WHAT YOU ARE ASKED TO DO:
Print all entries below exactly, without images.

*** TASK MATERIAL ***

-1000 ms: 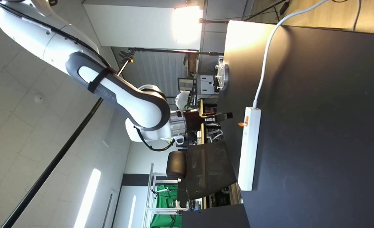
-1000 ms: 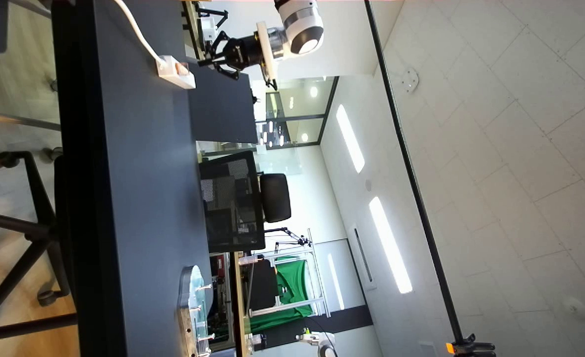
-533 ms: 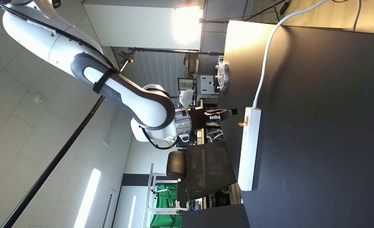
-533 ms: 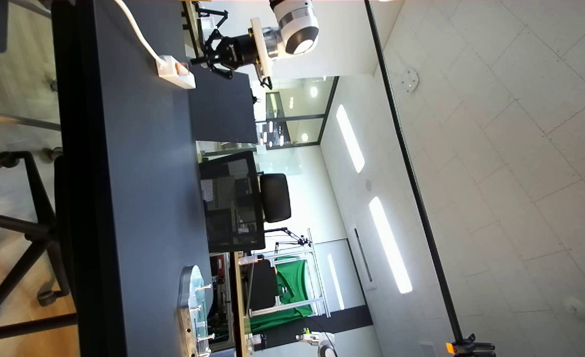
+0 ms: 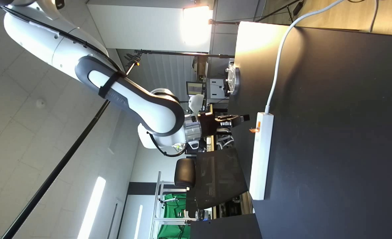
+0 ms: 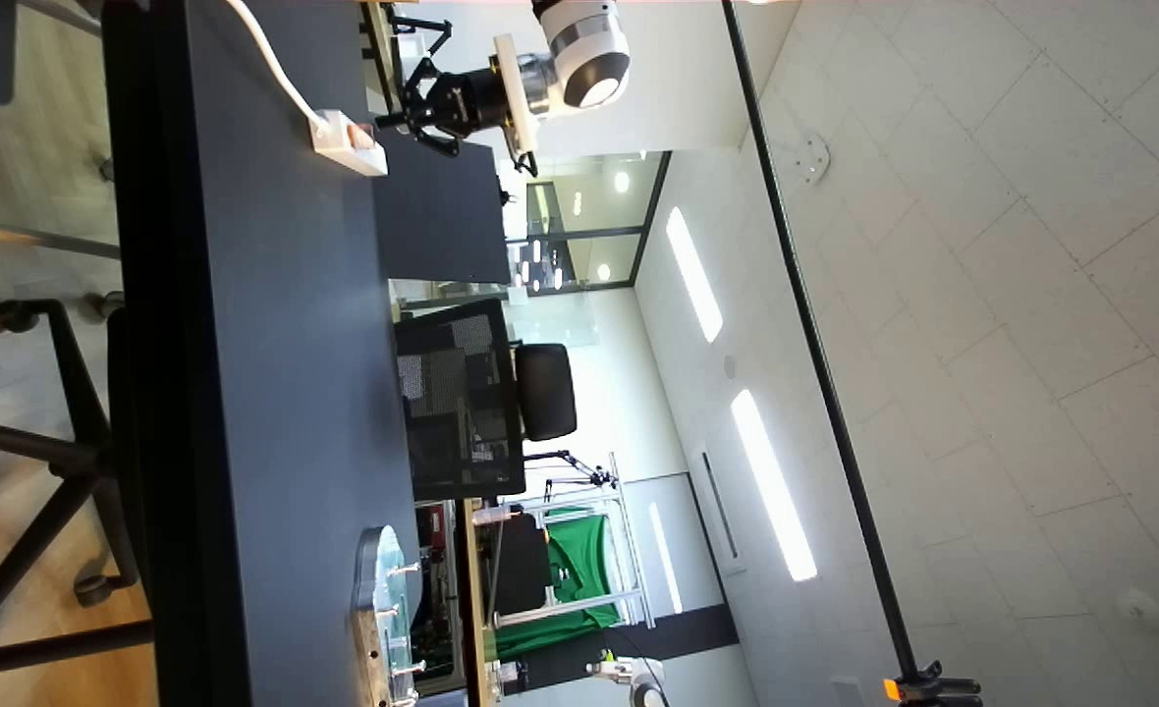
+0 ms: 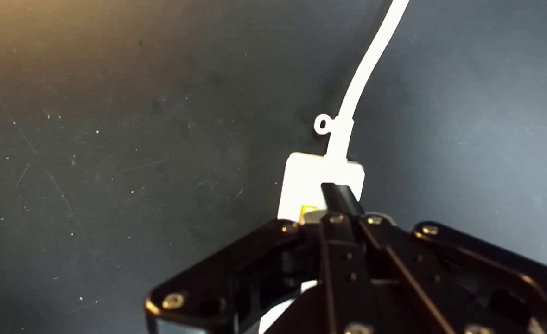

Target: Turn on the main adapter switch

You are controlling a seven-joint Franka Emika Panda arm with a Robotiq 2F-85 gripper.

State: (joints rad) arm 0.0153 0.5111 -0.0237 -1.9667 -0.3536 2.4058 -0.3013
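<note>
While the gripper [image 7: 341, 197] is pressed together, the long white power strip [image 5: 261, 157] shows an orange part [image 6: 359, 136].

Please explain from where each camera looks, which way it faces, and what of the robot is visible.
An exterior view: above the black tabletop, turned sideways, facing the white power strip; much of the arm and its gripper show.
An exterior view: off the tabletop's edge, turned sideways, facing across to a mesh-backed office chair; only the arm's wrist end and gripper show.
Wrist view: on the wrist, facing down past the closed fingers at the strip's end and cable.
Both exterior views share the strip, cable and gripper.
</note>
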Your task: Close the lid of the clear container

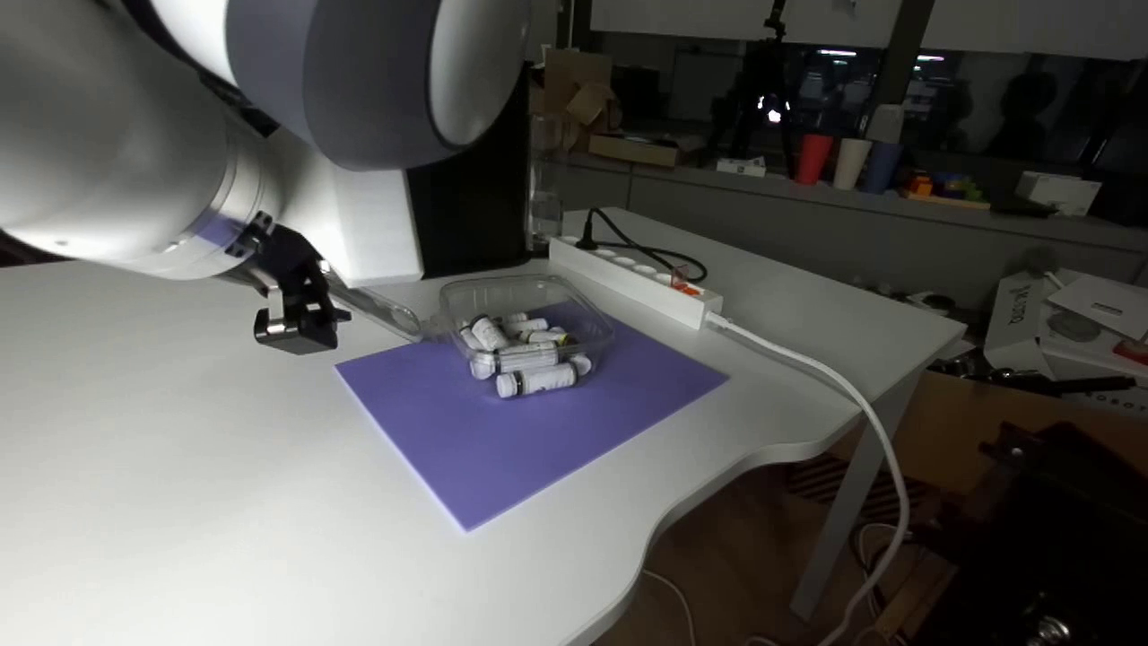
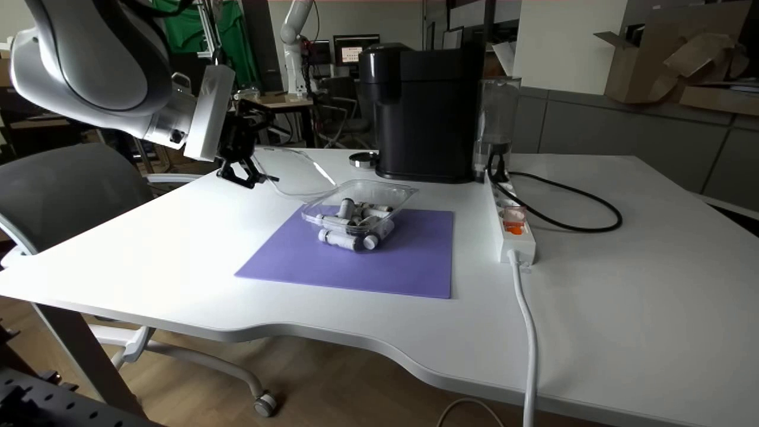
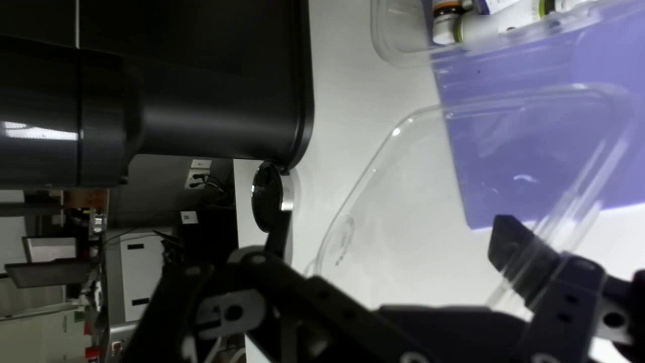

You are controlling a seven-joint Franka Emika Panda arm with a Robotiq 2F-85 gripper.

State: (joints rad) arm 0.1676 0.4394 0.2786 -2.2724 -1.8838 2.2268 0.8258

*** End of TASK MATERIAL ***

TASK ANSWER:
-1000 ms: 
-1000 ms: 
-533 ms: 
-533 ms: 
+0 ms: 
+0 ms: 
+0 ms: 

Target: Turn on the main adapter switch

You are controlling a seven-joint Franka Emika Panda arm with a Robotiq 2F-85 gripper.

State: (joints rad) arm 0.0153 0.5111 -0.0237 -1.9667 -0.3536 2.4058 -0.3013
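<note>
While the gripper [image 7: 341, 197] is pressed together, the long white power strip [image 5: 261, 157] shows an orange part [image 6: 359, 136].

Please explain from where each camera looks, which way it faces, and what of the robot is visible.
An exterior view: above the black tabletop, turned sideways, facing the white power strip; much of the arm and its gripper show.
An exterior view: off the tabletop's edge, turned sideways, facing across to a mesh-backed office chair; only the arm's wrist end and gripper show.
Wrist view: on the wrist, facing down past the closed fingers at the strip's end and cable.
Both exterior views share the strip, cable and gripper.
</note>
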Your task: Close the lid of the clear container


You are controlling a seven-joint Franka Emika Panda arm with a Robotiq 2F-85 gripper.

State: (joints rad) arm 0.1676 0.4394 0.2786 -2.2724 -1.8838 2.2268 0.8258

What was requested is fully covered by this answer.